◆ **Your instructions**
Locate the line bearing "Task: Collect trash" in the material below, then reproduce it and each following line up to and including the line bearing "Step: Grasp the".

◆ **Data section**
○ ○ ○ ○ ○
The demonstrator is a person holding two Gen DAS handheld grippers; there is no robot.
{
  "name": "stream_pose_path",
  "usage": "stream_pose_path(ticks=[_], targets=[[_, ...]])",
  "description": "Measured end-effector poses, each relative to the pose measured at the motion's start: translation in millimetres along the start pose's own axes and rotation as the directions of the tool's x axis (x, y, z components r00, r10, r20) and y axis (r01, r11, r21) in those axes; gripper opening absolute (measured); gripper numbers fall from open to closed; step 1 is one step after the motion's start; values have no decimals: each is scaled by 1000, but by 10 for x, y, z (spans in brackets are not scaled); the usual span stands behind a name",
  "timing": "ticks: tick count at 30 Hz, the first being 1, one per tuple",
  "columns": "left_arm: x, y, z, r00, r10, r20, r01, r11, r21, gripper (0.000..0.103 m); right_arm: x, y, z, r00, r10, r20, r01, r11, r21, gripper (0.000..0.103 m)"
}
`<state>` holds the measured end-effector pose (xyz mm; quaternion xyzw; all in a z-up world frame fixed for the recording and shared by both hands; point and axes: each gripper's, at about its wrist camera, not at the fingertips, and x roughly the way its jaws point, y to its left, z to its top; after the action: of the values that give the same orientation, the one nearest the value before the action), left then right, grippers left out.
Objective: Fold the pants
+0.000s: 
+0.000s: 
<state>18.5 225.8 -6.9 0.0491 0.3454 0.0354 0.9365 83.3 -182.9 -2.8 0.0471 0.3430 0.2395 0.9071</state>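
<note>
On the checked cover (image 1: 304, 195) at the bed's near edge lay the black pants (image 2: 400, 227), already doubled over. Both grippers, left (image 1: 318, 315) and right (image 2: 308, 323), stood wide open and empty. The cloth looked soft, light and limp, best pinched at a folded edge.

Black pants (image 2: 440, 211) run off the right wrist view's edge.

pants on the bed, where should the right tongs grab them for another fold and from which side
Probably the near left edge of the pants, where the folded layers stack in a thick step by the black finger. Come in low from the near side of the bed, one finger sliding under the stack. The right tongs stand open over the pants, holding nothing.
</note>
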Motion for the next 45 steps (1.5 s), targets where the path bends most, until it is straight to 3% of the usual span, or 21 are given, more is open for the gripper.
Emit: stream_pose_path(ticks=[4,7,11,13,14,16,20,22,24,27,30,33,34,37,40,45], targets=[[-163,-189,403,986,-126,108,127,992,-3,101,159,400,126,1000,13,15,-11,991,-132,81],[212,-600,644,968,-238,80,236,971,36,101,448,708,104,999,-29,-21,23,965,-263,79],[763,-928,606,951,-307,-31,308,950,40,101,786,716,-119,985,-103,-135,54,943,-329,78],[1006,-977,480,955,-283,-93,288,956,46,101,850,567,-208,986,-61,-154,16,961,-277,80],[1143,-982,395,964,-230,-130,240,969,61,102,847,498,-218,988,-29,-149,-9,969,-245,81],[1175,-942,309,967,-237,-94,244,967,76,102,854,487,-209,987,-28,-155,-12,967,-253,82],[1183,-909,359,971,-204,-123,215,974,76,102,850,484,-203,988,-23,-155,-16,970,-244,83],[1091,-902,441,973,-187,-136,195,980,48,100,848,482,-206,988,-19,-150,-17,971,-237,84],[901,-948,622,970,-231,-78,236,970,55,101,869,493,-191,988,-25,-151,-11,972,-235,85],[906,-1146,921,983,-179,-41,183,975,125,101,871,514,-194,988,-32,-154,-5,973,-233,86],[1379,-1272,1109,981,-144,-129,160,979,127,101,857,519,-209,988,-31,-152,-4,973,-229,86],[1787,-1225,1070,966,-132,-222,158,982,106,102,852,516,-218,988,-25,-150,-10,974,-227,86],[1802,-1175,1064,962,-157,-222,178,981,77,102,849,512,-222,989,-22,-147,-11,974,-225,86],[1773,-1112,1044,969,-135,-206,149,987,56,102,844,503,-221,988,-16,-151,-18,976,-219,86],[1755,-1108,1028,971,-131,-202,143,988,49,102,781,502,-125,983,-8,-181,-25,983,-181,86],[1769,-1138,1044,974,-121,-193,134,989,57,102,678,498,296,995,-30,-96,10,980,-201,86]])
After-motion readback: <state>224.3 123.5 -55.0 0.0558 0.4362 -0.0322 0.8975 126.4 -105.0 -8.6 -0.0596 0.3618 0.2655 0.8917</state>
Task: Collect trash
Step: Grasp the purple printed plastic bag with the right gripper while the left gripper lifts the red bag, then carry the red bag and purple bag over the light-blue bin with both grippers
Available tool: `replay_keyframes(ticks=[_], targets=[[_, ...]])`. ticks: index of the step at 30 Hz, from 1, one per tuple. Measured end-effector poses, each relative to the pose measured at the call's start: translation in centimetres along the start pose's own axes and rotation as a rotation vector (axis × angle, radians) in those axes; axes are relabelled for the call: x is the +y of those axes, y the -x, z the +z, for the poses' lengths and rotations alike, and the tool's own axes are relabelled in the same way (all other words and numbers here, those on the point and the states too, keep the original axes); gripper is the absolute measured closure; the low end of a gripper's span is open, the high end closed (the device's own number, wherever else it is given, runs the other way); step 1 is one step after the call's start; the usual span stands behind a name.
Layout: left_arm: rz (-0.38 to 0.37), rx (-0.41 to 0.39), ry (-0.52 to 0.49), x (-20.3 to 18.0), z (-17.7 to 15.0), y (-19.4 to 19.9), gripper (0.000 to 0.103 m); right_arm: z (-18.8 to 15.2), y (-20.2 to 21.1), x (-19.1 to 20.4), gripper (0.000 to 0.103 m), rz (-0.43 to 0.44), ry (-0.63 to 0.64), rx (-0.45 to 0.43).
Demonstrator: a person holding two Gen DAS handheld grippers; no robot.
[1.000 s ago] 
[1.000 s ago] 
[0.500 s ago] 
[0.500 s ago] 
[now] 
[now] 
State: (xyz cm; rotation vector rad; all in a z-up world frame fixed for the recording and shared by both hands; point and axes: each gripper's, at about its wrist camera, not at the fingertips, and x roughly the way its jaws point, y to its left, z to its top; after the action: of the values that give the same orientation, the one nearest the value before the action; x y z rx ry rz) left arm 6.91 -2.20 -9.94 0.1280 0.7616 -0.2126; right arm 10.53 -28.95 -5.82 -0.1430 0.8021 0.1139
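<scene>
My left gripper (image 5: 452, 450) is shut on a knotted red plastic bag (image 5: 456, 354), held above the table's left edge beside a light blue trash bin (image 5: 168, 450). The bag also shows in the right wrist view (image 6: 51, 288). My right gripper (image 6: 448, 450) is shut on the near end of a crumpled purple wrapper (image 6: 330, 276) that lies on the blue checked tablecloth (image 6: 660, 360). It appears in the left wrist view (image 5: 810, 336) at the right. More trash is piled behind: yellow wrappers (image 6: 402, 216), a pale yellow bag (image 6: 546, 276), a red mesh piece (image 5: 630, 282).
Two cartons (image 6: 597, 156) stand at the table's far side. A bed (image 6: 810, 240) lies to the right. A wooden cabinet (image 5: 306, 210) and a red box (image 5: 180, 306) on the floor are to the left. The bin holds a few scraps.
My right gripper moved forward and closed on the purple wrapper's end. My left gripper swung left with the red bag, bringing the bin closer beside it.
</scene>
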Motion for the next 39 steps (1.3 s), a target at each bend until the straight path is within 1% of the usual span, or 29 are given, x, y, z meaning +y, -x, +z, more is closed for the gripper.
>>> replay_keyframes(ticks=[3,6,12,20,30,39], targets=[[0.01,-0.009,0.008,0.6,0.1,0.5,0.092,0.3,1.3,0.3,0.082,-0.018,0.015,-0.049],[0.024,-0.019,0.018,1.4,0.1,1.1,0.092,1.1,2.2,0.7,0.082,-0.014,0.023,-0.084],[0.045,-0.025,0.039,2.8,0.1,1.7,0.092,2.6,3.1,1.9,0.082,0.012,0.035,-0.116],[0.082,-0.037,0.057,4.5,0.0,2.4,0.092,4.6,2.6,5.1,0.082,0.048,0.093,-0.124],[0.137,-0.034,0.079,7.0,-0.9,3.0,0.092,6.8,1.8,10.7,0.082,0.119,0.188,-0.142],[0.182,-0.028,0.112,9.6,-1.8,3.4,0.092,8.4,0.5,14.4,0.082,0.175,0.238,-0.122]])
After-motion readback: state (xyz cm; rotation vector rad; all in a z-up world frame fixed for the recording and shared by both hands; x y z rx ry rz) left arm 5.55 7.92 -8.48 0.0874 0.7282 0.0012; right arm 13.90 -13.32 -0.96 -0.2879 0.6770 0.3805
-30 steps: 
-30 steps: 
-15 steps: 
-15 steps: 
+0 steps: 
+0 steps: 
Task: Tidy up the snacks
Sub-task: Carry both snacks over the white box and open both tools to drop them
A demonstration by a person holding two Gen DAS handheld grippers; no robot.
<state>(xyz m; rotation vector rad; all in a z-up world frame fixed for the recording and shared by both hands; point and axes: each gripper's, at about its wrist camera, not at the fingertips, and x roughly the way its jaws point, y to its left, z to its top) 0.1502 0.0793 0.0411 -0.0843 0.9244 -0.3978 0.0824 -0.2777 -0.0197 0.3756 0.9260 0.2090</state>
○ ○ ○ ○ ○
◆ **Exercise solution**
Task: Collect trash
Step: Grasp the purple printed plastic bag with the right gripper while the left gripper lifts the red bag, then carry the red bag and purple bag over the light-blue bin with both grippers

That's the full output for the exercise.